▶ [Exercise objective]: Emit all the data exactly as provided.
——
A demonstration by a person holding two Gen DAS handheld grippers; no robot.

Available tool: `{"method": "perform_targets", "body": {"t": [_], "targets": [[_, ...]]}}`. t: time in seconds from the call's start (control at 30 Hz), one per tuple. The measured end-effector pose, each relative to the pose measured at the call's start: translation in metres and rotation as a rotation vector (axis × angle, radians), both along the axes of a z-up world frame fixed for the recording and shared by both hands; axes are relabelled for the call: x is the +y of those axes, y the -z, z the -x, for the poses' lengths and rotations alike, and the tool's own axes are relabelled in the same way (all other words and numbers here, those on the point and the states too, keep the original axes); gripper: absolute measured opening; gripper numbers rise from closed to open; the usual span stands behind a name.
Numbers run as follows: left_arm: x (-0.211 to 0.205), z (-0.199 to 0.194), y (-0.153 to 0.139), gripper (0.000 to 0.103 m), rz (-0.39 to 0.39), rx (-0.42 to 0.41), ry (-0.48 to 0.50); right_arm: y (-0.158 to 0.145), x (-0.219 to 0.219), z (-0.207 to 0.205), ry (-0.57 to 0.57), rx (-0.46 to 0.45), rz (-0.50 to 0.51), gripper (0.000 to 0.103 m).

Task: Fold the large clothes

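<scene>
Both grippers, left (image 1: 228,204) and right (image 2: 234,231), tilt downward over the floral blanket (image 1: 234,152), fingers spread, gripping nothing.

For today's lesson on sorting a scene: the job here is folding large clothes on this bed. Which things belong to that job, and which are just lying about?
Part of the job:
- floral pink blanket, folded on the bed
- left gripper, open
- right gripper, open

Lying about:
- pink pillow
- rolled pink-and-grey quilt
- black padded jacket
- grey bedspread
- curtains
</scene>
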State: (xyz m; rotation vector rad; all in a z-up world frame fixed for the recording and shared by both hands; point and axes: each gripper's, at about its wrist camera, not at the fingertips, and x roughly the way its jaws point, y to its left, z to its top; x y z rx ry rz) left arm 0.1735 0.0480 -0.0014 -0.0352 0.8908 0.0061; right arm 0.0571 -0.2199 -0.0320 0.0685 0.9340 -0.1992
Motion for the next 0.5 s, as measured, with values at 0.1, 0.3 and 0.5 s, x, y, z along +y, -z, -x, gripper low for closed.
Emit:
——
▶ [Task response]:
A demonstration by a person holding two Gen DAS handheld grippers; no robot.

Available tool: `{"method": "perform_targets", "body": {"t": [_], "targets": [[_, ...]]}}`. t: time in seconds from the call's start (control at 30 Hz), one per tuple. The measured end-effector pose, each relative to the pose measured at the call's start: translation in metres and rotation as a rotation vector (axis × angle, radians), both along the axes of a z-up world frame fixed for the recording and shared by both hands; axes are relabelled for the call: x is the +y of those axes, y the -z, z the -x, for the poses' lengths and rotations alike, and the tool's own axes are relabelled in the same way (all other words and numbers here, those on the point and the states too, keep the original axes); gripper: absolute measured opening; gripper numbers rise from closed to open; the usual span stands behind a name.
Numbers run as follows: left_arm: x (-0.211 to 0.205), z (-0.199 to 0.194), y (-0.153 to 0.139), gripper (0.000 to 0.103 m), rz (-0.39 to 0.39), rx (-0.42 to 0.41), ry (-0.48 to 0.50); right_arm: y (-0.158 to 0.145), x (-0.219 to 0.219), z (-0.207 to 0.205), ry (-0.57 to 0.57), rx (-0.46 to 0.45), rz (-0.50 to 0.51), gripper (0.000 to 0.103 m).

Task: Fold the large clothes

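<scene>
Both grippers, left (image 1: 228,204) and right (image 2: 234,231), tilt downward over the floral blanket (image 1: 234,152), fingers spread, gripping nothing.

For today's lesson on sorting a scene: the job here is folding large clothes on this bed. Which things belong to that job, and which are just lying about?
Part of the job:
- floral pink blanket, folded on the bed
- left gripper, open
- right gripper, open

Lying about:
- pink pillow
- rolled pink-and-grey quilt
- black padded jacket
- grey bedspread
- curtains
</scene>
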State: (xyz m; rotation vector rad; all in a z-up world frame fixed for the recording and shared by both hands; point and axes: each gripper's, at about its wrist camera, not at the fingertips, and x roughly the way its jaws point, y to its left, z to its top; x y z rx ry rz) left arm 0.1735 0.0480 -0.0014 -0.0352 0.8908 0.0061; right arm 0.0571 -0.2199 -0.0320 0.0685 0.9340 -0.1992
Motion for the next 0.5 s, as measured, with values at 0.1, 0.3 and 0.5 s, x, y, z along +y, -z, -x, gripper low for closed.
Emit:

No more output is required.